### EXERCISE DETAILS:
In the listing below, count the lines containing the string "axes". Reply with that number only.

======== INFORMATION SUPPLIED ========

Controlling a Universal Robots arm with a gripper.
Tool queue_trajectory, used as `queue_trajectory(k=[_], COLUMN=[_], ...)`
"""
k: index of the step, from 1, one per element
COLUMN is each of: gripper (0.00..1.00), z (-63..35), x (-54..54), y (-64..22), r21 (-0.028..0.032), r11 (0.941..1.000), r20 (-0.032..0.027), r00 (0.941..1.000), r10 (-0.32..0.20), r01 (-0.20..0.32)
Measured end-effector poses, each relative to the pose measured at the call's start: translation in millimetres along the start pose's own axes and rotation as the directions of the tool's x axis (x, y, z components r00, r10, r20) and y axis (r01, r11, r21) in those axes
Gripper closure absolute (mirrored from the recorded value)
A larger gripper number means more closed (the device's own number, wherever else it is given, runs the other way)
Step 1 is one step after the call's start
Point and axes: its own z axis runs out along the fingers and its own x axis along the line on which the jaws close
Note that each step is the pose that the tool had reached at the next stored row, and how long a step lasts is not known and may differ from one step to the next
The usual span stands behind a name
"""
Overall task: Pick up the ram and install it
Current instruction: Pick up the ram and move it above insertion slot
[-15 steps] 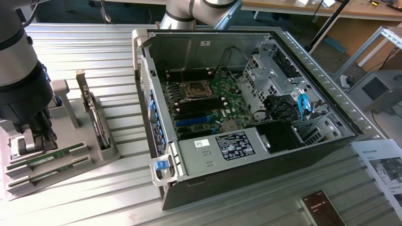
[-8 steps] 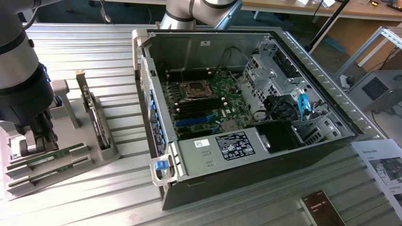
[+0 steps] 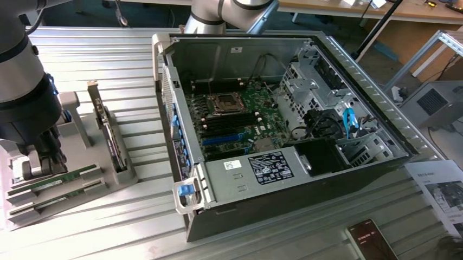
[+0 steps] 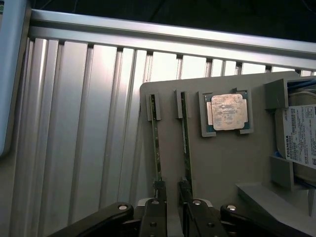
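Observation:
Two ram sticks, thin green boards, lie side by side in slots of a grey holder point(image 3: 119, 179) at the exterior view's left: one ram stick point(image 3: 54, 183) point(image 4: 157, 143) and its twin point(image 3: 62, 196) point(image 4: 185, 143). My gripper point(image 3: 45, 162) point(image 4: 171, 192) hangs low over the sticks' end, its dark fingers point(image 4: 159, 195) standing apart with a gap between them. The fingertips cover the near ends of both sticks. I cannot tell whether they touch either stick. Nothing is lifted.
The holder also carries a square silvery CPU point(image 4: 227, 112), a hard drive point(image 4: 301, 136) and an upright expansion card point(image 3: 108, 135). An open computer case point(image 3: 289, 157) lies in the middle, with its motherboard point(image 3: 235, 116) and memory slots exposed. A phone point(image 3: 372, 238) and a paper point(image 3: 441, 184) lie at the right.

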Motion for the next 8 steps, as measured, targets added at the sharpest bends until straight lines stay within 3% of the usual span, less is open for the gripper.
queue_trajectory(k=[8], gripper=[0.76], z=[4.5], x=[-0.1], y=[0.0], r21=[0.0026], r11=[1.0000], r20=[-0.0002], r00=[1.0000], r10=[0.000], r01=[0.000])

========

### PROBLEM SOLUTION:
2